**Required action**
Find the line with "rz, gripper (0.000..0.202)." in the entries below. Repeat it, every following line, and the line with "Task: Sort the", exactly and with nothing added.

╔══

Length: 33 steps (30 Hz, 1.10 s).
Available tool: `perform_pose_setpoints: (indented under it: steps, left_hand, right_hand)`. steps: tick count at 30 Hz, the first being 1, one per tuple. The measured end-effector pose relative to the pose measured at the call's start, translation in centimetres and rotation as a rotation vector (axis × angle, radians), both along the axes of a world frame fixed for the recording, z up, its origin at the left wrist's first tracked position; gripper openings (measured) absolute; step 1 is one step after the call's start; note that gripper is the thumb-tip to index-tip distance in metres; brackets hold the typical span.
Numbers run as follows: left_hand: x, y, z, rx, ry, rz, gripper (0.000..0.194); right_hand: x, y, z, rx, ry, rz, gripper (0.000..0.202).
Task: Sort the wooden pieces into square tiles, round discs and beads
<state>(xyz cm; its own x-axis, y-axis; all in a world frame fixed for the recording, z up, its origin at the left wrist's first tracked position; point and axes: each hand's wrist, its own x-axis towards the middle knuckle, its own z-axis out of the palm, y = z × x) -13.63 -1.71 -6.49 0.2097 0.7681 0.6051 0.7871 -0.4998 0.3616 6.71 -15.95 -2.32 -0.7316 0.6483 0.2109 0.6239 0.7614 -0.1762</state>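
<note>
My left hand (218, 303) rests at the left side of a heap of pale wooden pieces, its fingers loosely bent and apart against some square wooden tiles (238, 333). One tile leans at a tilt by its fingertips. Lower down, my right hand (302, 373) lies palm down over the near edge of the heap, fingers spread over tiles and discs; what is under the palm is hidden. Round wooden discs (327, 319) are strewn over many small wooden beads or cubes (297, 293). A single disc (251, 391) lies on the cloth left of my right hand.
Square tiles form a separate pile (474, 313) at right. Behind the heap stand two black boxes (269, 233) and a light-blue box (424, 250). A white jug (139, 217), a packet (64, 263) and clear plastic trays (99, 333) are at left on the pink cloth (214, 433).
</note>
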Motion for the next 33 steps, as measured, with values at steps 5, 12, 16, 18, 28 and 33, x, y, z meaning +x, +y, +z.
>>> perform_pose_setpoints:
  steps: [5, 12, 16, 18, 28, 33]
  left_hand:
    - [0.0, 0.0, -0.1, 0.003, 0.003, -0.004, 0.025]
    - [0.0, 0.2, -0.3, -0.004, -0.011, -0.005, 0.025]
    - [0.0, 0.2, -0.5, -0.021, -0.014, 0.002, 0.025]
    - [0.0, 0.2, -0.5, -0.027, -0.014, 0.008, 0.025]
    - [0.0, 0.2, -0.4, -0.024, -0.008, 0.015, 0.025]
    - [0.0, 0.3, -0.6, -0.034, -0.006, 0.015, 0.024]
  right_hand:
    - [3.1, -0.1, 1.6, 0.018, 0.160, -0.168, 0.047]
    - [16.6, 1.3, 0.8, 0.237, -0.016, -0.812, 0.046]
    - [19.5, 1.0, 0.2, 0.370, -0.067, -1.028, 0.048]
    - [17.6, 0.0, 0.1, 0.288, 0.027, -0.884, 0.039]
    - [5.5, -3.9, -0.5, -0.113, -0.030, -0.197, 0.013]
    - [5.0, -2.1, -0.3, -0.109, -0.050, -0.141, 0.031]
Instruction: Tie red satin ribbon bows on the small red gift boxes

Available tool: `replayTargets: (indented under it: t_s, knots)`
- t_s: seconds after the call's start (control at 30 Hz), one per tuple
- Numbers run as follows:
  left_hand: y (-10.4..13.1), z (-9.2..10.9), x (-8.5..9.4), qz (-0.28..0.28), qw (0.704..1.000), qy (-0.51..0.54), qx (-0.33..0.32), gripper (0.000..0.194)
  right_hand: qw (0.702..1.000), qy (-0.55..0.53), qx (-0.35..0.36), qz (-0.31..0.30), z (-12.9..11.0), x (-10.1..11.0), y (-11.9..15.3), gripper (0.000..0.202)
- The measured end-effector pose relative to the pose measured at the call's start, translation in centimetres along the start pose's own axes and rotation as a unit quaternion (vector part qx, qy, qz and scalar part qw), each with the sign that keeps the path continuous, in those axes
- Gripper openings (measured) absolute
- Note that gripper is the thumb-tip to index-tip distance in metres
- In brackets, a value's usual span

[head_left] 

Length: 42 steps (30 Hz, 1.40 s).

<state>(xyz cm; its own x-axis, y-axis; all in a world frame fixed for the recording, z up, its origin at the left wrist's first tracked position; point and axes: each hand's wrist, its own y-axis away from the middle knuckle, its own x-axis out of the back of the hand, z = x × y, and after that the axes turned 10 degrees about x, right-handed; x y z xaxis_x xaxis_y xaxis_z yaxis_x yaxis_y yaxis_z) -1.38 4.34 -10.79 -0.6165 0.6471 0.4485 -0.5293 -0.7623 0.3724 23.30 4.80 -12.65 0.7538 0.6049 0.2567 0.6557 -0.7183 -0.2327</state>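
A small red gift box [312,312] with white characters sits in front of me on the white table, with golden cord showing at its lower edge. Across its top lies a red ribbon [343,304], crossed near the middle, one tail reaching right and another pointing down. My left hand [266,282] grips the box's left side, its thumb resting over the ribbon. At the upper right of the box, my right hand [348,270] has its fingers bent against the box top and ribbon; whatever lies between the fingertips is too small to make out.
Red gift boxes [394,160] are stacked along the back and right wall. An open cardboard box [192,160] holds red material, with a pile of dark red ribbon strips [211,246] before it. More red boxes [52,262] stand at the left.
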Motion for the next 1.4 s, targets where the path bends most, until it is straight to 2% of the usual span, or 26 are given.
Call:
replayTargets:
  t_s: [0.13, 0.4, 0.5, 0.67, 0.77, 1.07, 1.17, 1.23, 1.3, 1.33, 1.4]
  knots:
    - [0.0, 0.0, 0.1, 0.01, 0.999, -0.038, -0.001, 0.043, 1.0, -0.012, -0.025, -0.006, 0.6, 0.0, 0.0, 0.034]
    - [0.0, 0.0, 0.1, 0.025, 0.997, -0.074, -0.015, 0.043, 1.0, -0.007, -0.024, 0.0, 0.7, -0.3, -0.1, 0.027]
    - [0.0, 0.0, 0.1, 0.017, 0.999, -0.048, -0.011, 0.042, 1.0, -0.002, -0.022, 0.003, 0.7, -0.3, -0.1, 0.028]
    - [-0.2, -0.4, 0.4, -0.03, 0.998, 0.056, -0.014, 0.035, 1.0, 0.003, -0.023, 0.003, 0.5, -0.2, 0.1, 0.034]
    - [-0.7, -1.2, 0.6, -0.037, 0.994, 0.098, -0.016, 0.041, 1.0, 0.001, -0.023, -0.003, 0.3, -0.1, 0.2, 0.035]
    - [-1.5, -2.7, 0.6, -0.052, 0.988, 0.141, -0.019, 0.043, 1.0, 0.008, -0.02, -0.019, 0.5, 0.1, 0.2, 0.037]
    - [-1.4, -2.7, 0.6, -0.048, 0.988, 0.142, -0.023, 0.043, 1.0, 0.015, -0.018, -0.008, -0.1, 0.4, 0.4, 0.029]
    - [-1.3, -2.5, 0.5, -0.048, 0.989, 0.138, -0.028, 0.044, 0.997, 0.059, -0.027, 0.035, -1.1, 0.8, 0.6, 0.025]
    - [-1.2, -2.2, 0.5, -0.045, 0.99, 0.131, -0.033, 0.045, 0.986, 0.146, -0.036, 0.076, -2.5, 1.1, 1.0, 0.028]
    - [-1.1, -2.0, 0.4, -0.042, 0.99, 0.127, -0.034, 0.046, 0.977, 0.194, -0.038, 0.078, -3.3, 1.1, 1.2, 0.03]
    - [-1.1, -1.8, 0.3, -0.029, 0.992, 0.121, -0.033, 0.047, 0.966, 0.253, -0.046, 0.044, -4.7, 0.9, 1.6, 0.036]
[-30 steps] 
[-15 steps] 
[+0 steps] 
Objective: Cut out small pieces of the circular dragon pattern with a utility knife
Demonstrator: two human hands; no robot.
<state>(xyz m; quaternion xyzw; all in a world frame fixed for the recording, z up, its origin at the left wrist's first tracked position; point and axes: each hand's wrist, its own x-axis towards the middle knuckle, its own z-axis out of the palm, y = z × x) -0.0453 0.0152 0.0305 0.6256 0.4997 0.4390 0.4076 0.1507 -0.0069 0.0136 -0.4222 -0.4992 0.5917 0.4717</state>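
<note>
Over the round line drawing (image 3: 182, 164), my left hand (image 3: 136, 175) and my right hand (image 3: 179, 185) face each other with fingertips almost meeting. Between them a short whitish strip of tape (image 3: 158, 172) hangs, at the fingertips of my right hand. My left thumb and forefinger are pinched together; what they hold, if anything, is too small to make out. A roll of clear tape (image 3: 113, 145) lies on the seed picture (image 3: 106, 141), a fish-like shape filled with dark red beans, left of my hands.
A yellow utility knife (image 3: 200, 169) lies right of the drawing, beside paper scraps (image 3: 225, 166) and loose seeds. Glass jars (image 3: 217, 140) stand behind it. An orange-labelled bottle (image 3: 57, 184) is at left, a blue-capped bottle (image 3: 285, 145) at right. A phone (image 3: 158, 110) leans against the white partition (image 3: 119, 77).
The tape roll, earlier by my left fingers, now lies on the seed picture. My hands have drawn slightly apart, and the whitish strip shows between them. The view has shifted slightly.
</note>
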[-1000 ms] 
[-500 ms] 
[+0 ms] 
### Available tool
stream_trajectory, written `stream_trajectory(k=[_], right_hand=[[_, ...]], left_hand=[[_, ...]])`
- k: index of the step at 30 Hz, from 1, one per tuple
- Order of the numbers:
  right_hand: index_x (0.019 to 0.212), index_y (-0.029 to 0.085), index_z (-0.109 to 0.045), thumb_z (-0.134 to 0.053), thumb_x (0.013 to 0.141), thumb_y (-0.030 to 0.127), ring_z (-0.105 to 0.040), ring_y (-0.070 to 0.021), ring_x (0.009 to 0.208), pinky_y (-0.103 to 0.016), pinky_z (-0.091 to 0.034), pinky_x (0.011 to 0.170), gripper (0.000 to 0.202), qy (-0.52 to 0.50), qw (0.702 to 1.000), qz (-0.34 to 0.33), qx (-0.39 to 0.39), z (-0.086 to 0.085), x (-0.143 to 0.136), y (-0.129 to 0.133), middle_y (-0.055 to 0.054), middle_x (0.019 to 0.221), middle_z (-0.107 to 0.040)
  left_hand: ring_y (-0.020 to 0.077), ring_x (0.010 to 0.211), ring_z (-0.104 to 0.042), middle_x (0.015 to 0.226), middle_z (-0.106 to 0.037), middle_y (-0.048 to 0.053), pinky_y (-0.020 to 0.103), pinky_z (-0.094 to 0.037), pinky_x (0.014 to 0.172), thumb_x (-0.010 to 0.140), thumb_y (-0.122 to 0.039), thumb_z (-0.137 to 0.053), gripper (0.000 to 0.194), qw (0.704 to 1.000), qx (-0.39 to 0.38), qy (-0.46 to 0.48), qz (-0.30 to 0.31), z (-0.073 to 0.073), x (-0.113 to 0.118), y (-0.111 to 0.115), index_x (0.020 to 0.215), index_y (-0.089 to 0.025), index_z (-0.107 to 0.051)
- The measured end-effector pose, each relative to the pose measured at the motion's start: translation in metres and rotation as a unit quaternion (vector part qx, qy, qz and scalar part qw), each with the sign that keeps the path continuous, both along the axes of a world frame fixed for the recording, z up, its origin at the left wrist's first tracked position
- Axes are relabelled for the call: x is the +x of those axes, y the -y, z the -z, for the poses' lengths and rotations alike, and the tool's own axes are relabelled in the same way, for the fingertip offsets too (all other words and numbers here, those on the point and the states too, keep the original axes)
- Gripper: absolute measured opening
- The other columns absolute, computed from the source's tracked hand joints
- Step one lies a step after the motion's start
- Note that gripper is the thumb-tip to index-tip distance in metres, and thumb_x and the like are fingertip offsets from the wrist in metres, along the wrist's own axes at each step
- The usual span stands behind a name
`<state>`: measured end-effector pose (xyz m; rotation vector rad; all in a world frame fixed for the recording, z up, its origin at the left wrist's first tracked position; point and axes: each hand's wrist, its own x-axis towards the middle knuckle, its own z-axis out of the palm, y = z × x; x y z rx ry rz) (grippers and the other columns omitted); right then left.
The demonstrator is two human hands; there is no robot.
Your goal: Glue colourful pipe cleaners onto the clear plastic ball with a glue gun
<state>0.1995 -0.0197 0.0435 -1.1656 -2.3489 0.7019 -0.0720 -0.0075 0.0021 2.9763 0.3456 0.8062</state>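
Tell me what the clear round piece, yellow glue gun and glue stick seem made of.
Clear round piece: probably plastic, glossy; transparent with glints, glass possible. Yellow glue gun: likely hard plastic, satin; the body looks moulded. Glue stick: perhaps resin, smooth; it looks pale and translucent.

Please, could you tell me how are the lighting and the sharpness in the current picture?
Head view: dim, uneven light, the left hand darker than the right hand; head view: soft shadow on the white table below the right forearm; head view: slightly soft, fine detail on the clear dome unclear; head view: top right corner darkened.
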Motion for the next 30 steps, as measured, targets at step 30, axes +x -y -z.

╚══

**Finished exercise**
Numbers run as follows: left_hand: x, y, z, rx, ry, rz, gripper (0.000..0.194); right_hand: x, y, z, rx, ry, rz, gripper (0.000..0.202).
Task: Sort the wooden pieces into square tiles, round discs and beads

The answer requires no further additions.